# TASK DESCRIPTION
For the entries below, print exactly the lines between the line holding "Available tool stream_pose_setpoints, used" and the line holding "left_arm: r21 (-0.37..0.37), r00", inclusive, and nothing else.
*** DATA EXTRACT
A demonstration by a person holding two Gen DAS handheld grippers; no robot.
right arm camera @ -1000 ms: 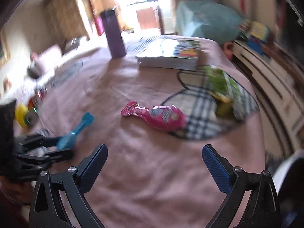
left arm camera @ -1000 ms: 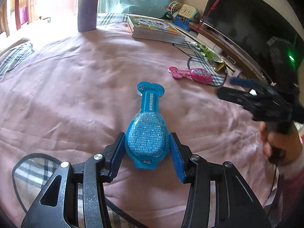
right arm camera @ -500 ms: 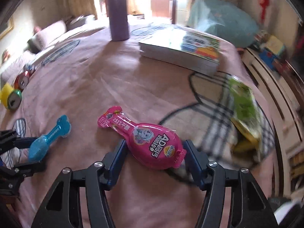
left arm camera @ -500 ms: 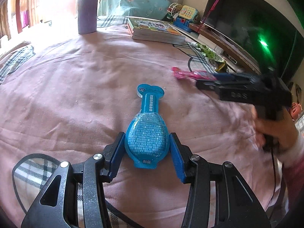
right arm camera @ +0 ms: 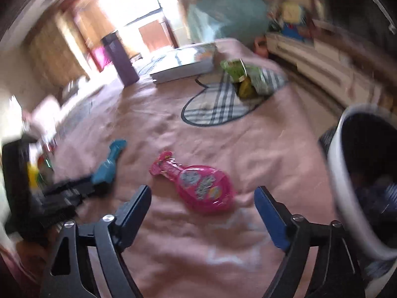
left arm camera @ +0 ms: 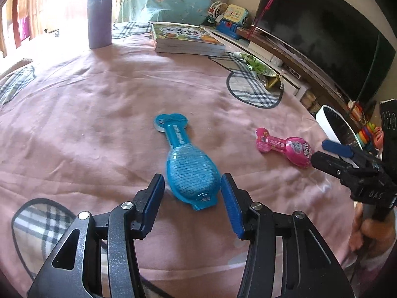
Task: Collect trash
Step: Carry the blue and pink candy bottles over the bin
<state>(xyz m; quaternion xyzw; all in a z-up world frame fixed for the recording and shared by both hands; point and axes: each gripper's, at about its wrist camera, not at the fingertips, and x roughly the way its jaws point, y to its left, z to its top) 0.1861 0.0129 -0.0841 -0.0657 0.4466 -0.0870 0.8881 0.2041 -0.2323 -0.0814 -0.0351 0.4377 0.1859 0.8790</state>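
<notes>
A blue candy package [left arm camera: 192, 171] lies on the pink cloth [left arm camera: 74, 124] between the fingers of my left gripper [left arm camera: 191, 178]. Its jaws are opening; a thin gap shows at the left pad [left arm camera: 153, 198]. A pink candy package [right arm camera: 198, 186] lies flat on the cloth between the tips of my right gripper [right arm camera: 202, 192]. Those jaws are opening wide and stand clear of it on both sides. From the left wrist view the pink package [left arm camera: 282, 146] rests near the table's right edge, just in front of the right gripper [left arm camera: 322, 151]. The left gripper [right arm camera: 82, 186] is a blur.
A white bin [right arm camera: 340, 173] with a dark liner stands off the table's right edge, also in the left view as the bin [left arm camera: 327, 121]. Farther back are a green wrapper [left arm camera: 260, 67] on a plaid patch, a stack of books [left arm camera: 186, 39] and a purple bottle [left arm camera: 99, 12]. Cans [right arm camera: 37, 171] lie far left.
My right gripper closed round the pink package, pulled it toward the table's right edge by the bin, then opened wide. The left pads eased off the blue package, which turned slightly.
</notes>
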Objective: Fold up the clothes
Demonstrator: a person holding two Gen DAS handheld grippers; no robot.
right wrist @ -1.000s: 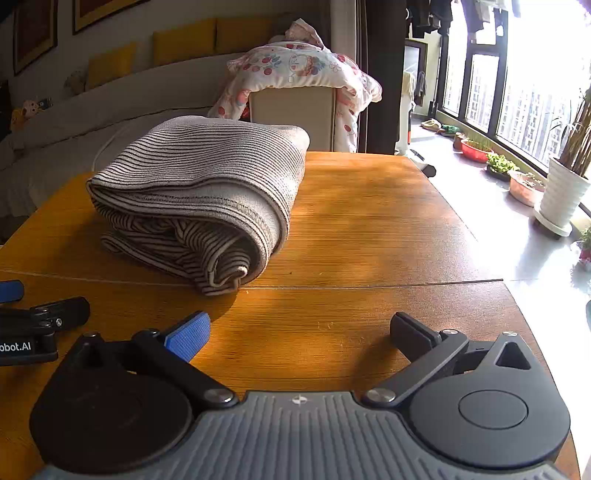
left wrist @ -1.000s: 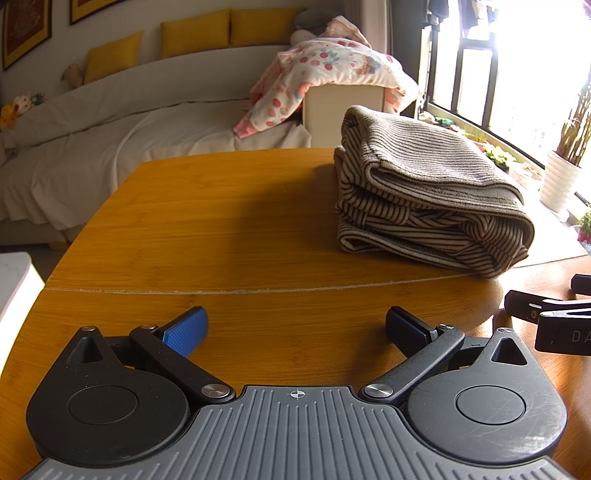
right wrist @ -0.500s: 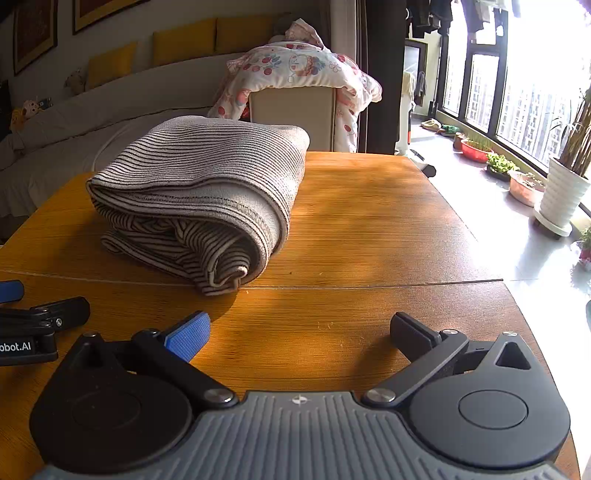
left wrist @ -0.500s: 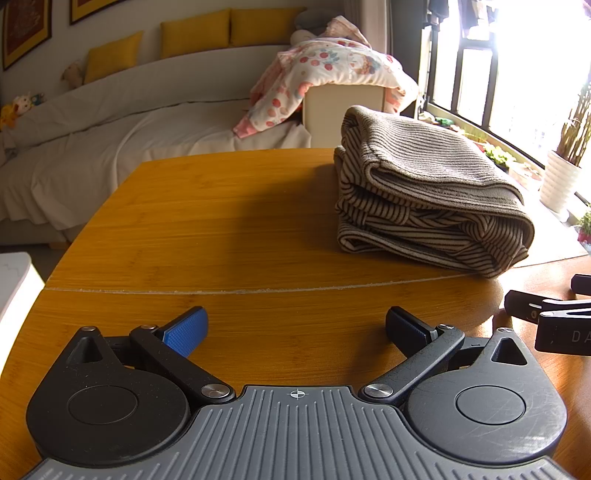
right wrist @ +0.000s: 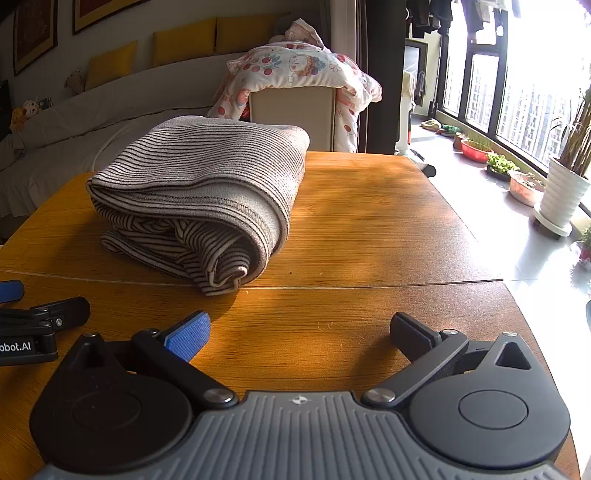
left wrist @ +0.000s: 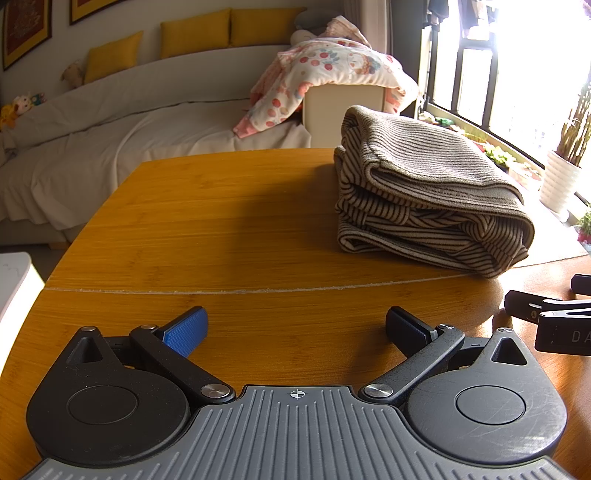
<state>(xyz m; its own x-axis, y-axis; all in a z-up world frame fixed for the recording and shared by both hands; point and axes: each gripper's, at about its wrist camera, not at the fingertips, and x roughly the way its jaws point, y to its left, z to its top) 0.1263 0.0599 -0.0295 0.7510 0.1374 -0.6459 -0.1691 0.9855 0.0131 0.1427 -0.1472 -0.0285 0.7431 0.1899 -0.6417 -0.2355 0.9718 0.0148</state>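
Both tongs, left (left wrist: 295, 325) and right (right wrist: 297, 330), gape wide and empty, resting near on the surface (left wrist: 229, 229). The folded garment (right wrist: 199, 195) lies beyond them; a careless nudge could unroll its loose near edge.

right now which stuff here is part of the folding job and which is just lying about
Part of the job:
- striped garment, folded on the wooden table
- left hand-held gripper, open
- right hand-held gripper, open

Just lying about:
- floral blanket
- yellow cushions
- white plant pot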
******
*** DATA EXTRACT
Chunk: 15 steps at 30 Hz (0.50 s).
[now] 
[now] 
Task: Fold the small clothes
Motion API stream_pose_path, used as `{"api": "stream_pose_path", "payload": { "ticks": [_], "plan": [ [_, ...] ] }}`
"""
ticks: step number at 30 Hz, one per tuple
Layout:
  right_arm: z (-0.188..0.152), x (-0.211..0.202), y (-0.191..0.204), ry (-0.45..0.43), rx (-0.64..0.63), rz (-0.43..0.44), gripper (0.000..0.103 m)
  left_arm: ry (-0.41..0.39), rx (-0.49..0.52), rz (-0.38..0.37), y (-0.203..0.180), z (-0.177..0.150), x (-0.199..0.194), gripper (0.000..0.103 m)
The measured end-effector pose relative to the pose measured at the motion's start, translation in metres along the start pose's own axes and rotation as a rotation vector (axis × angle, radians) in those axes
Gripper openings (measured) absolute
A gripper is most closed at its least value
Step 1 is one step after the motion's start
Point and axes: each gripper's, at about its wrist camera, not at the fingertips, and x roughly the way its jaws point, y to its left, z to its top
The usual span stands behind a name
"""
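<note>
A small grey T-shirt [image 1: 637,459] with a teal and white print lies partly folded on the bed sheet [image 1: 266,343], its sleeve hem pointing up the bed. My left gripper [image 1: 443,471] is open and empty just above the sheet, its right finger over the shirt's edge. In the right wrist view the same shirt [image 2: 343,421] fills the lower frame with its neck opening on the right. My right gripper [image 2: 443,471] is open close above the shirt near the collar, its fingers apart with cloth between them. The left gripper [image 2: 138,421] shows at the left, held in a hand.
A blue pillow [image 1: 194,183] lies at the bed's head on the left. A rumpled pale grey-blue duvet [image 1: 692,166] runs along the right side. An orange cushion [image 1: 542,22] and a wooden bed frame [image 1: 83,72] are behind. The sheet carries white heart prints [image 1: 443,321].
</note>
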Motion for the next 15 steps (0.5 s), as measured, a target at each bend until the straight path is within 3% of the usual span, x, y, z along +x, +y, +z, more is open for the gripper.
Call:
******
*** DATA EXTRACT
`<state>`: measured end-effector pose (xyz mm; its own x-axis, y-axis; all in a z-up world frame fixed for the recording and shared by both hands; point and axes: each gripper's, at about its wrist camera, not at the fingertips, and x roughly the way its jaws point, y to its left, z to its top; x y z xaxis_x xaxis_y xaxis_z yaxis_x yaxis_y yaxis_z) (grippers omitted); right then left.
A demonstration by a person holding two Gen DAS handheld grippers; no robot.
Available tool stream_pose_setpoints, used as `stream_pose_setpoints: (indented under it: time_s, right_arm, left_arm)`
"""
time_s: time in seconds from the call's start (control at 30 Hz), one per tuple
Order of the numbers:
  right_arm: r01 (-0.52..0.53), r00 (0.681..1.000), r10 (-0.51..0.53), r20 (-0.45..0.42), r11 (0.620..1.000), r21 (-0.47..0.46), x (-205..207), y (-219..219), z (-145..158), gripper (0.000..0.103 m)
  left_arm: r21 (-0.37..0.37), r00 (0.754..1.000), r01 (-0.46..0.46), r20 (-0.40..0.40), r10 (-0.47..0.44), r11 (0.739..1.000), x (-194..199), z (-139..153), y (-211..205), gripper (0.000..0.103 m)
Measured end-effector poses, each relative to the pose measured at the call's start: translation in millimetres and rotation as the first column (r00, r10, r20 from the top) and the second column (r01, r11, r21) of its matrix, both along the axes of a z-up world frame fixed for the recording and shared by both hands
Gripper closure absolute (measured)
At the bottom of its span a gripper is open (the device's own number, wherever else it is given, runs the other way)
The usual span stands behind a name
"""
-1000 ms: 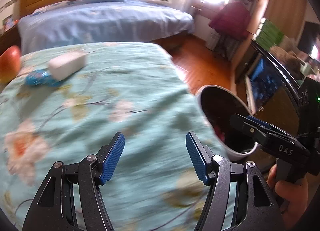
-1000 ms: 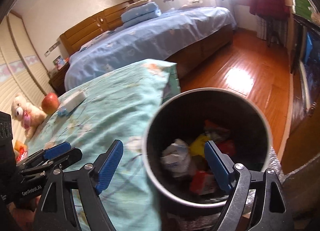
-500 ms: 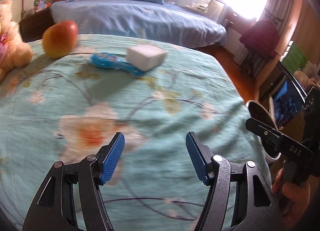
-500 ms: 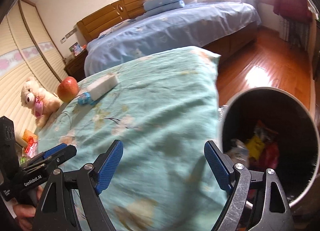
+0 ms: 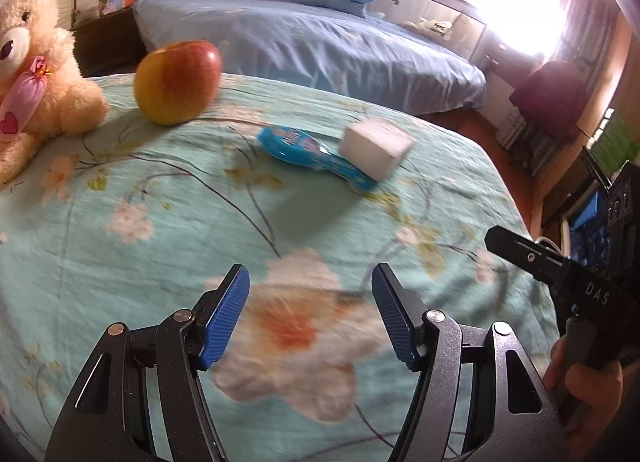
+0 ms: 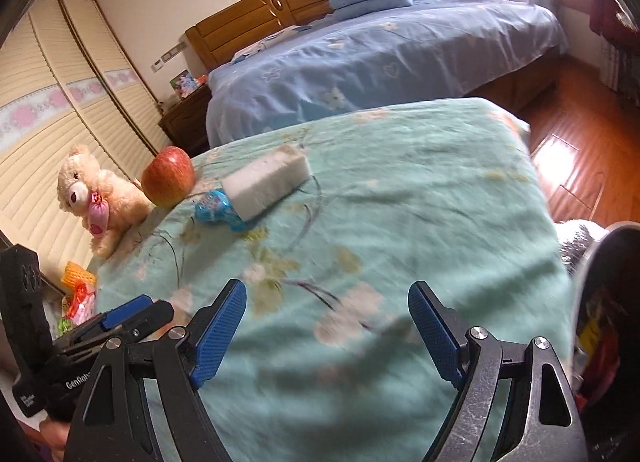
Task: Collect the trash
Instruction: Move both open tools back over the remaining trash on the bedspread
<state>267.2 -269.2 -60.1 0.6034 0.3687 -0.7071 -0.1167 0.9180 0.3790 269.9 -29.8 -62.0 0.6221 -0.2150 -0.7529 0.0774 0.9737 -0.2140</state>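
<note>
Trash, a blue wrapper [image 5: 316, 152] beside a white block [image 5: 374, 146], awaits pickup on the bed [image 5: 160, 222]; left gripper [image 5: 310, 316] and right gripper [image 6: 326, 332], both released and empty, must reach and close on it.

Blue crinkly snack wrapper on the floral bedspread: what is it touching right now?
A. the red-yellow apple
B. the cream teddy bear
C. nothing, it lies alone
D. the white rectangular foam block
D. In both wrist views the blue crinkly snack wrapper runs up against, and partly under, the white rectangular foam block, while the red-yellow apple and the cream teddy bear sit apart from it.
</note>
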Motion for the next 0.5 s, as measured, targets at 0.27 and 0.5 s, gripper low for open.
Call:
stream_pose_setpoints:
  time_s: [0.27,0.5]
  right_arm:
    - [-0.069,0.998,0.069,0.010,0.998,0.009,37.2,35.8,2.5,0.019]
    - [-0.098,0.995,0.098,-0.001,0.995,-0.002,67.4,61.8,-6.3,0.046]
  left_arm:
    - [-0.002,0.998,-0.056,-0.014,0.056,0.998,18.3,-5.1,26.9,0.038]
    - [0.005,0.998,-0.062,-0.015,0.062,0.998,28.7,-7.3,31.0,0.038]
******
# RESULT
Available tool stream_pose_setpoints, used as `stream_pose_setpoints: (indented under it: time_s, right_arm, left_arm)`
"""
time_s: time in seconds from the call's start (control at 30 Hz), one per tuple
Order of the numbers:
  right_arm: r01 (-0.52..0.53), r00 (0.681..1.000), r10 (-0.51..0.53), r20 (-0.45..0.42), r11 (0.620..1.000), r21 (-0.47..0.46), x (-205..207), y (-219..219), z (-145..158), gripper (0.000..0.103 m)
  left_arm: r21 (-0.37..0.37), r00 (0.754..1.000), r01 (-0.46..0.46), r20 (-0.40..0.40), r10 (-0.47..0.44), r11 (0.739..1.000), x (-194..199), z (-139..153), y (-211..205), gripper (0.000..0.103 m)

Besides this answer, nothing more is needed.